Oponer a mujeres entre sí no es una novedad. De alguna manera, la sociedad considera que las personalidades de las mujeres existen si y solo si están en contraposición con otra, afirmando que una es más o es menos poseedora de cierta caracteristica. Acá entra el paralelismo entre las Marilyn (en el film, Elle Woods) y las Jackie (en el film, Vivian), separando a la mujer seductora, magnetica, y preocupada por la belleza, de la mujer inteligente, sobria y madre de hogar, como si estas dos personalidades fueran incompatibles para una misma mujer. Este prejuicioso bien reflejado en el film es una estigma y carga con la que muchas mujeres se han enfrentado en la ya tediosa busqueda de encontrarse a una misma; donde, por un lado, los hombres parecen esperar de nosotras una belleza, cuidado personal y actitud burbujeante para conocernos, pero una vez el vinculo evoluciona (si es que no nos cambian en el camino) pretenden convertirnos en una sombre que sostiene la imagen pulcra y pura de un hogar ejemplar.

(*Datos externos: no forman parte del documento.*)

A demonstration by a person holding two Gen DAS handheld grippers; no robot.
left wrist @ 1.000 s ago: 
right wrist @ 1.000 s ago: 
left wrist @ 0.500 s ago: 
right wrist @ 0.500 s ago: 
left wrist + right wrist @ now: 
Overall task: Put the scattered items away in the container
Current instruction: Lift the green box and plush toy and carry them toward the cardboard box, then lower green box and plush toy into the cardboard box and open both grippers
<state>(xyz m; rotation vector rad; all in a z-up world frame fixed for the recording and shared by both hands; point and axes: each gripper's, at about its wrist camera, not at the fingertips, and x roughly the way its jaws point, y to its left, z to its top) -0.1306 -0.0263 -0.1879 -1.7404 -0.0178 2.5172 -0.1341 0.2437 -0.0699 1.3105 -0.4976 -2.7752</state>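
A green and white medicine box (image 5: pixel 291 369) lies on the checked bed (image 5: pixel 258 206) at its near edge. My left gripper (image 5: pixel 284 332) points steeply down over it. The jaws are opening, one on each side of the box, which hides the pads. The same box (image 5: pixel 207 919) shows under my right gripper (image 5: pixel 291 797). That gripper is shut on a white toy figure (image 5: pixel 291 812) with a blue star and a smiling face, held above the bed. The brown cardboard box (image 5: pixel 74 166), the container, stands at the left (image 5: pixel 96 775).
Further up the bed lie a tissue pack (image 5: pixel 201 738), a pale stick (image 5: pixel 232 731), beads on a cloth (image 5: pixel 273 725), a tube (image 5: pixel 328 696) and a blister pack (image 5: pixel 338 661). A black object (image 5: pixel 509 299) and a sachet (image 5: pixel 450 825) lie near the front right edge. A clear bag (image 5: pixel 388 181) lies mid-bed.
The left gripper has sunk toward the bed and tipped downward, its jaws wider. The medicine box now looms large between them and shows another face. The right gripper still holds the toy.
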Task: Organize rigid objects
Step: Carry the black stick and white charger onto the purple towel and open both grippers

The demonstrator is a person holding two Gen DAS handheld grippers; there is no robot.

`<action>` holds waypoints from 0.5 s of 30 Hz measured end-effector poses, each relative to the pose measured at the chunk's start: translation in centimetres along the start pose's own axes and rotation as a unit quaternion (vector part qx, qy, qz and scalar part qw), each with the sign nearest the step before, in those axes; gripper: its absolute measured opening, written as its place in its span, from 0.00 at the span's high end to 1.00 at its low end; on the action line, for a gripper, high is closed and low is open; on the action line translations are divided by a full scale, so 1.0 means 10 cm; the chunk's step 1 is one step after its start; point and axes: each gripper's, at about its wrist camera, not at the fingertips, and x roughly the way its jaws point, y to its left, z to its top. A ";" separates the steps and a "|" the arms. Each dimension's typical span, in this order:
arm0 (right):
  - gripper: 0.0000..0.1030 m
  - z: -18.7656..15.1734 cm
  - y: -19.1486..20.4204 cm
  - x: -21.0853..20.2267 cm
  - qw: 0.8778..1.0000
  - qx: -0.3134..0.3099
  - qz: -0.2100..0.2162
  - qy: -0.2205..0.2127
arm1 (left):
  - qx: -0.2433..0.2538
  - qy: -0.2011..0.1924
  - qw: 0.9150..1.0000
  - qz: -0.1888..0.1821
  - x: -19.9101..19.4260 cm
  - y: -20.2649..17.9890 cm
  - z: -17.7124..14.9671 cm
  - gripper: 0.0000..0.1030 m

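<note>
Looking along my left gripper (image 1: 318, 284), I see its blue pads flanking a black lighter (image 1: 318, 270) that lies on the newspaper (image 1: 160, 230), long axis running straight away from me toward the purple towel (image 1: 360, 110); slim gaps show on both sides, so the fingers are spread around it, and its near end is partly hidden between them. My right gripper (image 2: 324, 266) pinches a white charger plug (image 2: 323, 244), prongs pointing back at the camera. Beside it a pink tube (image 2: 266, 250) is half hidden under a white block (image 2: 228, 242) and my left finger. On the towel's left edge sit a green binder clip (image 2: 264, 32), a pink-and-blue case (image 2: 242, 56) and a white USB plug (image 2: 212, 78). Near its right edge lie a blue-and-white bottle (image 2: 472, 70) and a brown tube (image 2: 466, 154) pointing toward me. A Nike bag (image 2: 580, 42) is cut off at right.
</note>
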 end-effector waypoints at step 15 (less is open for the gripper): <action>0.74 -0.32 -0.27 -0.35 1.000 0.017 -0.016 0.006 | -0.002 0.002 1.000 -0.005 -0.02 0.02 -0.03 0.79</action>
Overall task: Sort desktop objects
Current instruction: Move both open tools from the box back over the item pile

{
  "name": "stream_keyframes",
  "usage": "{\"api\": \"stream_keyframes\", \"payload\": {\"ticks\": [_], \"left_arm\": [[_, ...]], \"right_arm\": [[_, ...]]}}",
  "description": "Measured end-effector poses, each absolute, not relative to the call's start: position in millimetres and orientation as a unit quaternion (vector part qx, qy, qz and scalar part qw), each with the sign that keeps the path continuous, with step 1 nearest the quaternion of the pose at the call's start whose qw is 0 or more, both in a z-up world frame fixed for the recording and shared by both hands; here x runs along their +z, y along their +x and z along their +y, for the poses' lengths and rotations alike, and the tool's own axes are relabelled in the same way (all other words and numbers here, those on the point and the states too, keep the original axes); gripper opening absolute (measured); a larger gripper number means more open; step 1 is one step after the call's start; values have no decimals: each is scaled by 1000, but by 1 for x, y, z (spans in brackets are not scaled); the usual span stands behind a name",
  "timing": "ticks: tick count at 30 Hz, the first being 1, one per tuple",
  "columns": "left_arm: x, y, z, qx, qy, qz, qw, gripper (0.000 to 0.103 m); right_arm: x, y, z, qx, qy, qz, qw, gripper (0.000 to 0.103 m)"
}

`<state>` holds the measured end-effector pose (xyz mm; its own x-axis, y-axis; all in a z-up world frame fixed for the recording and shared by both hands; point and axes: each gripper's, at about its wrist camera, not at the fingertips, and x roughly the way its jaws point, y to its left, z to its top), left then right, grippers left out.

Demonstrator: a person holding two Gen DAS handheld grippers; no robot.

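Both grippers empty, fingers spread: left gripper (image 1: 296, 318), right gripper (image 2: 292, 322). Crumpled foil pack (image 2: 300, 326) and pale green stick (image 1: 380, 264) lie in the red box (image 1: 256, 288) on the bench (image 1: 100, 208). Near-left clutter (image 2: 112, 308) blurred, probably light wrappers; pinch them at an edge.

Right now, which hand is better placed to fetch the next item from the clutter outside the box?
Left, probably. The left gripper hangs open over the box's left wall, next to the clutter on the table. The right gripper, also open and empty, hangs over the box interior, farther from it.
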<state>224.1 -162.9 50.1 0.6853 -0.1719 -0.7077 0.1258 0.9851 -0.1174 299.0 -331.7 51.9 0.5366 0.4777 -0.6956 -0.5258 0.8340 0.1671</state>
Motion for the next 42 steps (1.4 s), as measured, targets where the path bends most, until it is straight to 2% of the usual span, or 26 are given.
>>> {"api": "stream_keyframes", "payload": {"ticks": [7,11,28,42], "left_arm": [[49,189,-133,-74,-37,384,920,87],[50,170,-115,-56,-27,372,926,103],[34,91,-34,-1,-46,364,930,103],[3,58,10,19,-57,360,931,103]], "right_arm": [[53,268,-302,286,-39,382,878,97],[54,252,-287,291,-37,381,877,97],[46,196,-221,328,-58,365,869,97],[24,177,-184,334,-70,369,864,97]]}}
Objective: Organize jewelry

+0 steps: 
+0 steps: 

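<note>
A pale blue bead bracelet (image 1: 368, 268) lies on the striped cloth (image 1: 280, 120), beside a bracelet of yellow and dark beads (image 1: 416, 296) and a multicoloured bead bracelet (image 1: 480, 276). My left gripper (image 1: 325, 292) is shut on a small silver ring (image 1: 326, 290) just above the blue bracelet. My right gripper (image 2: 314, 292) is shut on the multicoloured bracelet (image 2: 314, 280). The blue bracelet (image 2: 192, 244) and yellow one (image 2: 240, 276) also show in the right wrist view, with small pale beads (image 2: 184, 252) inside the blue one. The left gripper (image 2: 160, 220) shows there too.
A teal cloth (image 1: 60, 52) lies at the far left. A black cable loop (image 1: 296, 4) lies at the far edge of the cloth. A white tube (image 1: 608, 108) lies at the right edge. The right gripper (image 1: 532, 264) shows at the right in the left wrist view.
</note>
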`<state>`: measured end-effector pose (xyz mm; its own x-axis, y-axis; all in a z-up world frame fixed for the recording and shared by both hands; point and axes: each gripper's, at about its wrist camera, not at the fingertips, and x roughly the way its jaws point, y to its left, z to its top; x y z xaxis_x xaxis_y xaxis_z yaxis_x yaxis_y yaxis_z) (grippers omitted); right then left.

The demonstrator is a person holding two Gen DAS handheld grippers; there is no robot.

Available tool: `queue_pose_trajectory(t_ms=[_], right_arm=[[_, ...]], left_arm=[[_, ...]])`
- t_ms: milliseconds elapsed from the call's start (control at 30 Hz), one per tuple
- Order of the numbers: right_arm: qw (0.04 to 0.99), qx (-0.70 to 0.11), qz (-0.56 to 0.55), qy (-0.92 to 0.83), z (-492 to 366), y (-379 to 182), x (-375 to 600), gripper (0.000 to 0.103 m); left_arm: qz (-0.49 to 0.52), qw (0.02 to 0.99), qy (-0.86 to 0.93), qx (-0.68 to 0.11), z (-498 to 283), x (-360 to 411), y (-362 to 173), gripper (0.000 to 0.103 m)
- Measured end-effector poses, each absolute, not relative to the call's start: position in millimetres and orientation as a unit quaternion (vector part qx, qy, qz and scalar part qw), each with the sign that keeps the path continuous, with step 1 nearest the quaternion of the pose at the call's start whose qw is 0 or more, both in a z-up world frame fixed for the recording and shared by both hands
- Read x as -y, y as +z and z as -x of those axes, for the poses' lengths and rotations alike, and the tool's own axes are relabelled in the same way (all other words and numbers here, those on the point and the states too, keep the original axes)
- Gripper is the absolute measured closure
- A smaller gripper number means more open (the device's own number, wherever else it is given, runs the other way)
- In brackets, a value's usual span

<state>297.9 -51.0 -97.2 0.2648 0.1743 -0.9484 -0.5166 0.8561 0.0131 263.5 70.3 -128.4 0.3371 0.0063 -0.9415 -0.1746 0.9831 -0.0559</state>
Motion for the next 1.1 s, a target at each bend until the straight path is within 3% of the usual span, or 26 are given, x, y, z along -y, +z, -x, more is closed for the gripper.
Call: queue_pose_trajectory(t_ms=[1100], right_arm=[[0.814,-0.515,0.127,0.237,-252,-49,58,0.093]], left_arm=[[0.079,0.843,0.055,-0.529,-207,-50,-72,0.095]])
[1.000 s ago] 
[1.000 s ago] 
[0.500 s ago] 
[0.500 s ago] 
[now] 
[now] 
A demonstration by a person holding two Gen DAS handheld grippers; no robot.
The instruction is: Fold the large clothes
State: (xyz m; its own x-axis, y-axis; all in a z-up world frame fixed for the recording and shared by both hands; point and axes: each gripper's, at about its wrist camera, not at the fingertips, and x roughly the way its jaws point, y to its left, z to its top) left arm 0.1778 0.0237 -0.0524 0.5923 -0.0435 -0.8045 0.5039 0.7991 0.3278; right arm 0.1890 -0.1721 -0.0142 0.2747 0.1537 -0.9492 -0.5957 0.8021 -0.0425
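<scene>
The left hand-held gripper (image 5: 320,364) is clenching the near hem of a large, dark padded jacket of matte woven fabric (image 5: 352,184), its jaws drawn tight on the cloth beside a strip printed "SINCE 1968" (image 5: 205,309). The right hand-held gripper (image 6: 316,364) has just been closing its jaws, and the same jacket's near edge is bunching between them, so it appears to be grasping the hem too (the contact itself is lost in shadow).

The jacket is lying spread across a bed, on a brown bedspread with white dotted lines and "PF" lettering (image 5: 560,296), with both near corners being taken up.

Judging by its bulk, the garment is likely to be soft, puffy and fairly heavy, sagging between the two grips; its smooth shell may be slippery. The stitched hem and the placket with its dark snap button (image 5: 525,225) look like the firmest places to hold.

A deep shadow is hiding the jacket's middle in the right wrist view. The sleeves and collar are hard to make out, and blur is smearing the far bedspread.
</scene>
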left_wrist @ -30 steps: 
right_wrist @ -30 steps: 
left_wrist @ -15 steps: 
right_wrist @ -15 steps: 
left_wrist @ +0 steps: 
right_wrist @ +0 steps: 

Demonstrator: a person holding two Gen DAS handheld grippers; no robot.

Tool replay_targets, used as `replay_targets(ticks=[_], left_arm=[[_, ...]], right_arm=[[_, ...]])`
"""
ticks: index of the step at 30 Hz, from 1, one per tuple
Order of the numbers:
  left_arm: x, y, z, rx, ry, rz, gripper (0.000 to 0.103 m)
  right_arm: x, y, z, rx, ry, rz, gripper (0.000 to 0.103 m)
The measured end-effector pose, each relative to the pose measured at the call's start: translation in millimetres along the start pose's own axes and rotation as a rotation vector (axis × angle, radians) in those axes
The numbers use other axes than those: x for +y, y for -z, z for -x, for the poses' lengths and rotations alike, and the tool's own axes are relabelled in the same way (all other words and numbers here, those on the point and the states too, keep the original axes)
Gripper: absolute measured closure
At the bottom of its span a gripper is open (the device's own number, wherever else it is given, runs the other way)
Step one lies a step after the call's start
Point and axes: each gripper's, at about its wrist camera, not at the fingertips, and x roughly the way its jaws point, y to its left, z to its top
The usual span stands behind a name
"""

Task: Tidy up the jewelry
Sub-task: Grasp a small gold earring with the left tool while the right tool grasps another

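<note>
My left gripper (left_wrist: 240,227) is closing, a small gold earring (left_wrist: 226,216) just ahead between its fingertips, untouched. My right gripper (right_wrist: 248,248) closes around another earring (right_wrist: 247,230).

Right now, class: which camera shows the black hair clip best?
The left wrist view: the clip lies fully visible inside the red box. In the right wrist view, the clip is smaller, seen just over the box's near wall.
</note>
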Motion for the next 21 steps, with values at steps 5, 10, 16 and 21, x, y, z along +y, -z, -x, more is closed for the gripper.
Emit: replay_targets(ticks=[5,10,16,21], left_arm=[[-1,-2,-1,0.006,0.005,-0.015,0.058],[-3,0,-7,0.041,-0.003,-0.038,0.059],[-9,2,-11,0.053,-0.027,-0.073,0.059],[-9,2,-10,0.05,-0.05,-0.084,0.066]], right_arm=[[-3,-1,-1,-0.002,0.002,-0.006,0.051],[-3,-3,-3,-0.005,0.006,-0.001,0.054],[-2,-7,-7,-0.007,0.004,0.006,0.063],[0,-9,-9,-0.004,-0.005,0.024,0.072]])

La hermandad y la superficie profunda
Lo que me fascinó de la película es que todos los roles están invertidos. El amplio círculo de amigas de su fraternidad de moda, donde todas son glamurosas y adictas al gloss, resulta ser el ambiente que más apoya a Elle a cumplir sus sueños. Dinamitan desde adentro la arcaica suposición de creer que "el peor enemigo de una mujer es otra mujer". Es una hermandad pura qu recuerda de inmediato a esos vínculos de amigas que solo nosotras sabemos cuánto nos han acompañado a crecer. No hay competencia desleal; hay una red de contención inquebrantable frente al frío cinismo del Ivy League.
A su vez, me encanta ver cómo el mensaje jamás recae en cambiar a Elle Woods para ganarse el respeto de quienes la prejuzgan, sino en obligar a que el resto deje de verla a través de los estereotipos para lograr conocerla de verdad. Porque Elle siempre supo quién era, siempre supo que era capaz. Su autoestima y su savoir-faire se mantienen intactos; no tuvo que mimetizarse para agradar a nadie. La femineidad no es un obstáculo para lograr los objetivos ambiciosos en esferas tradicionales, sino un filtro impecable para exponer a los mediocres. El único desarrollo que atraviesa es entender que la persecución de su exnovio no era una necesidad vital; el romance es solo el catalizador (casi accidental) de su duelo de superación personal, no la búsqueda de un hombre cualquiera.
"La verdadera radicalidad de Woods no fue sobrevivir a Harvard, sino hacerlo sin pedir perdón por su paleta de colores."
Legally Blonde termina obligando al espectador a dejar ir sus propios prejuicios, pues quien la sabe ver se dará cuenta de cómo los estereotipos terminan por limitar nuestra visión. Y quizás al final entonces, mis gustos no estaban tan errados. Solo se orientaban a aquellos mensajes que, bajo un marco rosa y positivista, necesitaba descubrir. La estética, cuando es dueña de su propia narrativa, es el arma más letal de todas. Caso cerrado.